Task goal:
Your answer must contain each line of the data, copied exactly.

(Saved entries)

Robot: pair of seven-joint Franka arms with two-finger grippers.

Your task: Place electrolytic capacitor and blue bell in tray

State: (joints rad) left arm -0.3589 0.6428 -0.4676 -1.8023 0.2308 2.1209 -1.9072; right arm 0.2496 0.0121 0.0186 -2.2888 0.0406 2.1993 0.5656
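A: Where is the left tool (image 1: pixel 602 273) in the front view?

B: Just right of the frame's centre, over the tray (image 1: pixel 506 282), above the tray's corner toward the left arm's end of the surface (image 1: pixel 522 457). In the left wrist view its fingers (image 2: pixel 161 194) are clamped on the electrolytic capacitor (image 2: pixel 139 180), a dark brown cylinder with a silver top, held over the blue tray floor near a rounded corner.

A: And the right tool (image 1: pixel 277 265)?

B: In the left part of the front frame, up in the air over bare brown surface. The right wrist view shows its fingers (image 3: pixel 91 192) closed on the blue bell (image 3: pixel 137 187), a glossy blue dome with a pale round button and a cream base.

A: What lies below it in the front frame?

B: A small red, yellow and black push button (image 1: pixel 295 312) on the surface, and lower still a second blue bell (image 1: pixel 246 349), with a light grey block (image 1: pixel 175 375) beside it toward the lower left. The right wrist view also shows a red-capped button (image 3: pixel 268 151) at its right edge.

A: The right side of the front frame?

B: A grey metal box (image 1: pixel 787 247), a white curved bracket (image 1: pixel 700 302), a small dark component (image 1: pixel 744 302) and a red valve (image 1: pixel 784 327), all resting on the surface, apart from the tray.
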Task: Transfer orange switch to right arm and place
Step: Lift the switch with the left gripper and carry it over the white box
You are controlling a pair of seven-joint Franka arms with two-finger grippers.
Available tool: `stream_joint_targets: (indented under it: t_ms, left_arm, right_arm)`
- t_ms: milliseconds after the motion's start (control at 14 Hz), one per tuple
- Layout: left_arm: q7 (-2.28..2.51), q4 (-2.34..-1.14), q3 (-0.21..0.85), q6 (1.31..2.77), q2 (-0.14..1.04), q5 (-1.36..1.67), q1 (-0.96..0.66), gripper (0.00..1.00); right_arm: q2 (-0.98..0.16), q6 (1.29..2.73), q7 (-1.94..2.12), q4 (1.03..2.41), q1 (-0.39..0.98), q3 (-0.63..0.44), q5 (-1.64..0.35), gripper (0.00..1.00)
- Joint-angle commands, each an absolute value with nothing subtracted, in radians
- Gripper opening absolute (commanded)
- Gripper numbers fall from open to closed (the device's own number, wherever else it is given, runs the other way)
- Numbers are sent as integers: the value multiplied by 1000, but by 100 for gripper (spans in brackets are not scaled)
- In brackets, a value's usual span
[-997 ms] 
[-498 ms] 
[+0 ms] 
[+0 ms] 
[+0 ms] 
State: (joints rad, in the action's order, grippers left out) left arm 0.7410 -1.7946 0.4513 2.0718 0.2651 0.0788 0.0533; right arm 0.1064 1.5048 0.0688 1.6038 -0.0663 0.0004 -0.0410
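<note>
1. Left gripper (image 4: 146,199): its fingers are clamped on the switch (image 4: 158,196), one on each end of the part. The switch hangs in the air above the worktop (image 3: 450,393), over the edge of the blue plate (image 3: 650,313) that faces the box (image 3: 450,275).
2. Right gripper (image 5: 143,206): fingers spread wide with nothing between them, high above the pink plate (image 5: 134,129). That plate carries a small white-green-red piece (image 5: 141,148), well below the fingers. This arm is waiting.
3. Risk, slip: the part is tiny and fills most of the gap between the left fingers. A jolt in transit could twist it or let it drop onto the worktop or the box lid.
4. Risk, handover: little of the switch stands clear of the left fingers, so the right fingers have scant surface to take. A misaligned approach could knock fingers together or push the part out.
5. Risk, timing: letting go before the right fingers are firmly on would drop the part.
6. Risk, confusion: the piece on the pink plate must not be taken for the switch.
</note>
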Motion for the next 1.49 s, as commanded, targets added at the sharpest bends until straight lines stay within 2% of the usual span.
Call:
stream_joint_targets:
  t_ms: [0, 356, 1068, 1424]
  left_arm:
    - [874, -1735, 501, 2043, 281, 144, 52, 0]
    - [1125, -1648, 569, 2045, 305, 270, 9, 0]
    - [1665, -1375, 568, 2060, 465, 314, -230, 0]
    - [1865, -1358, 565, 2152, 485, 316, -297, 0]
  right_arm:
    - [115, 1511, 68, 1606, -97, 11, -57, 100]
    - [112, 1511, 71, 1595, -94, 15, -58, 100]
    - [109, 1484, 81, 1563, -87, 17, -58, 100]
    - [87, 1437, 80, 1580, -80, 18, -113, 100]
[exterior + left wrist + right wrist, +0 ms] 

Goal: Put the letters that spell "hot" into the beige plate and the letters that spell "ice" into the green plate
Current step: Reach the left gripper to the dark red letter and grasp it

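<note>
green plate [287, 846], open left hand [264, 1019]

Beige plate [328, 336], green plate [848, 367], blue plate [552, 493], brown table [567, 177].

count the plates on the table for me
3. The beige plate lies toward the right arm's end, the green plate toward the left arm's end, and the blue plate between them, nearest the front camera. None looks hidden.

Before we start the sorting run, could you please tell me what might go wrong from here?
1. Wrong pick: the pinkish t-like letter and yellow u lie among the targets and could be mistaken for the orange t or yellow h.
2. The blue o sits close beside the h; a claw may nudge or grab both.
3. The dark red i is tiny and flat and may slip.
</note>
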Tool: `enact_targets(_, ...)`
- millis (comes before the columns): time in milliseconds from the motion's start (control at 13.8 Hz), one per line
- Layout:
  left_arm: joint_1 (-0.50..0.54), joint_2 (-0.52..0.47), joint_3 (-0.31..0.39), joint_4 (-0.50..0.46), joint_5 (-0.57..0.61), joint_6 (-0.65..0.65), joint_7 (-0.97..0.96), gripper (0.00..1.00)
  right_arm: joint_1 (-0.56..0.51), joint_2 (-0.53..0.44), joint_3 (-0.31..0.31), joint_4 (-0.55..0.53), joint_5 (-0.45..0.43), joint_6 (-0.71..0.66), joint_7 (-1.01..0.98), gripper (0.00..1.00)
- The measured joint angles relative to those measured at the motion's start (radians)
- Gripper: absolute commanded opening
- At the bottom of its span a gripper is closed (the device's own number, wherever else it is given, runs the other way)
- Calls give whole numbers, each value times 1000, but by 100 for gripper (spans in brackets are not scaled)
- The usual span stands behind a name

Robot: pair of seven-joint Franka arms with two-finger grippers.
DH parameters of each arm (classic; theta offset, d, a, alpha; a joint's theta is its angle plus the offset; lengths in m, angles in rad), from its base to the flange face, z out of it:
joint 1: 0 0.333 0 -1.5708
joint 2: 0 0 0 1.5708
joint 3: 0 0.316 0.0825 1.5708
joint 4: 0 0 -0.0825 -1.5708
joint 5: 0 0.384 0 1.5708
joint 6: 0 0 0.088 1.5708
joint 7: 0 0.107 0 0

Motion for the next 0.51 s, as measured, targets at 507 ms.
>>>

Answer area:
Robot: pair of seven-joint Franka arms with two-finger grippers.

Your task: Place electrolytic capacitor and blue bell in tray

State: (joints rad) left arm -0.3589 0.6428 -0.4676 -1.8023 0.2308 2.1209 -1.9072; right arm 0.2496 0.0121 0.0186 -2.2888 0.0406 2.1993 0.5656
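A: Where is the left tool (image 1: pixel 602 273) in the front view?

B: Just right of the frame's centre, over the tray (image 1: pixel 506 282), above the tray's corner toward the left arm's end of the surface (image 1: pixel 522 457). In the left wrist view its fingers (image 2: pixel 161 194) are clamped on the electrolytic capacitor (image 2: pixel 139 180), a dark brown cylinder with a silver top, held over the blue tray floor near a rounded corner.

A: And the right tool (image 1: pixel 277 265)?

B: In the left part of the front frame, up in the air over bare brown surface. The right wrist view shows its fingers (image 3: pixel 91 192) closed on the blue bell (image 3: pixel 137 187), a glossy blue dome with a pale round button and a cream base.

A: What lies below it in the front frame?

B: A small red, yellow and black push button (image 1: pixel 295 312) on the surface, and lower still a second blue bell (image 1: pixel 246 349), with a light grey block (image 1: pixel 175 375) beside it toward the lower left. The right wrist view also shows a red-capped button (image 3: pixel 268 151) at its right edge.

A: The right side of the front frame?

B: A grey metal box (image 1: pixel 787 247), a white curved bracket (image 1: pixel 700 302), a small dark component (image 1: pixel 744 302) and a red valve (image 1: pixel 784 327), all resting on the surface, apart from the tray.
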Task: Transfer orange switch to right arm and place
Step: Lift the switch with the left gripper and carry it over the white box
You are controlling a pair of seven-joint Franka arms with two-finger grippers.
Available tool: `stream_joint_targets: (indented under it: t_ms, left_arm, right_arm)`
- t_ms: milliseconds after the motion's start (control at 14 Hz), one per tuple
- Layout: left_arm: q7 (-2.28..2.51), q4 (-2.34..-1.14), q3 (-0.21..0.85), q6 (1.31..2.77), q2 (-0.14..1.04), q5 (-1.36..1.67), q1 (-0.96..0.66), gripper (0.00..1.00); right_arm: q2 (-0.98..0.16), q6 (1.29..2.73), q7 (-1.94..2.12), q4 (1.03..2.41), q1 (-0.39..0.98), q3 (-0.63..0.44), q5 (-1.64..0.35), gripper (0.00..1.00)
- Joint-angle commands, each an absolute value with nothing subtracted, in radians
- Gripper opening absolute (commanded)
- Gripper numbers fall from open to closed (the device's own number, wherever else it is given, runs the other way)
- Numbers are sent as integers: the value multiplied by 1000, but by 100 for gripper (spans in brackets are not scaled)
- In brackets, a value's usual span
[-997 ms] 
[-498 ms] 
[+0 ms] 
[+0 ms] 
[+0 ms] 
State: (joints rad, in the action's order, grippers left out) left arm 0.7410 -1.7946 0.4513 2.0718 0.2651 0.0788 0.0533; right arm 0.1064 1.5048 0.0688 1.6038 -0.0663 0.0004 -0.0410
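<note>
1. Left gripper (image 4: 146,199): its fingers are clamped on the switch (image 4: 158,196), one on each end of the part. The switch hangs in the air above the worktop (image 3: 450,393), over the edge of the blue plate (image 3: 650,313) that faces the box (image 3: 450,275).
2. Right gripper (image 5: 143,206): fingers spread wide with nothing between them, high above the pink plate (image 5: 134,129). That plate carries a small white-green-red piece (image 5: 141,148), well below the fingers. This arm is waiting.
3. Risk, slip: the part is tiny and fills most of the gap between the left fingers. A jolt in transit could twist it or let it drop onto the worktop or the box lid.
4. Risk, handover: little of the switch stands clear of the left fingers, so the right fingers have scant surface to take. A misaligned approach could knock fingers together or push the part out.
5. Risk, timing: letting go before the right fingers are firmly on would drop the part.
6. Risk, confusion: the piece on the pink plate must not be taken for the switch.
</note>
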Motion for the next 1.49 s, as commanded, targets added at the sharpest bends until straight lines stay within 2% of the usual span.
Call:
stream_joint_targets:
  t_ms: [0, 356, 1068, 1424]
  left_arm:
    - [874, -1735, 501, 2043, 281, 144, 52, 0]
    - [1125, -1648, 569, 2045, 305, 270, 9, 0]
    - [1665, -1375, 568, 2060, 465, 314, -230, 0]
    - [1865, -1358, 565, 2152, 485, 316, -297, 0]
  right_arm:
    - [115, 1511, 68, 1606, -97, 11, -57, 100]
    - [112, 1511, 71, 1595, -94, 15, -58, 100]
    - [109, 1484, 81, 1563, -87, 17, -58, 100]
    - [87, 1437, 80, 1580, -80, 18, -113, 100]
[exterior + left wrist + right wrist, +0 ms] 

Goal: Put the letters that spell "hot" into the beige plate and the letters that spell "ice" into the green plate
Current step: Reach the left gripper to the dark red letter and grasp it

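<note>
green plate [287, 846], open left hand [264, 1019]

Beige plate [328, 336], green plate [848, 367], blue plate [552, 493], brown table [567, 177].

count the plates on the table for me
3. The beige plate lies toward the right arm's end, the green plate toward the left arm's end, and the blue plate between them, nearest the front camera. None looks hidden.

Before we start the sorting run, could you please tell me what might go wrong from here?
1. Wrong pick: the pinkish t-like letter and yellow u lie among the targets and could be mistaken for the orange t or yellow h.
2. The blue o sits close beside the h; a claw may nudge or grab both.
3. The dark red i is tiny and flat and may slip.
</note>
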Tool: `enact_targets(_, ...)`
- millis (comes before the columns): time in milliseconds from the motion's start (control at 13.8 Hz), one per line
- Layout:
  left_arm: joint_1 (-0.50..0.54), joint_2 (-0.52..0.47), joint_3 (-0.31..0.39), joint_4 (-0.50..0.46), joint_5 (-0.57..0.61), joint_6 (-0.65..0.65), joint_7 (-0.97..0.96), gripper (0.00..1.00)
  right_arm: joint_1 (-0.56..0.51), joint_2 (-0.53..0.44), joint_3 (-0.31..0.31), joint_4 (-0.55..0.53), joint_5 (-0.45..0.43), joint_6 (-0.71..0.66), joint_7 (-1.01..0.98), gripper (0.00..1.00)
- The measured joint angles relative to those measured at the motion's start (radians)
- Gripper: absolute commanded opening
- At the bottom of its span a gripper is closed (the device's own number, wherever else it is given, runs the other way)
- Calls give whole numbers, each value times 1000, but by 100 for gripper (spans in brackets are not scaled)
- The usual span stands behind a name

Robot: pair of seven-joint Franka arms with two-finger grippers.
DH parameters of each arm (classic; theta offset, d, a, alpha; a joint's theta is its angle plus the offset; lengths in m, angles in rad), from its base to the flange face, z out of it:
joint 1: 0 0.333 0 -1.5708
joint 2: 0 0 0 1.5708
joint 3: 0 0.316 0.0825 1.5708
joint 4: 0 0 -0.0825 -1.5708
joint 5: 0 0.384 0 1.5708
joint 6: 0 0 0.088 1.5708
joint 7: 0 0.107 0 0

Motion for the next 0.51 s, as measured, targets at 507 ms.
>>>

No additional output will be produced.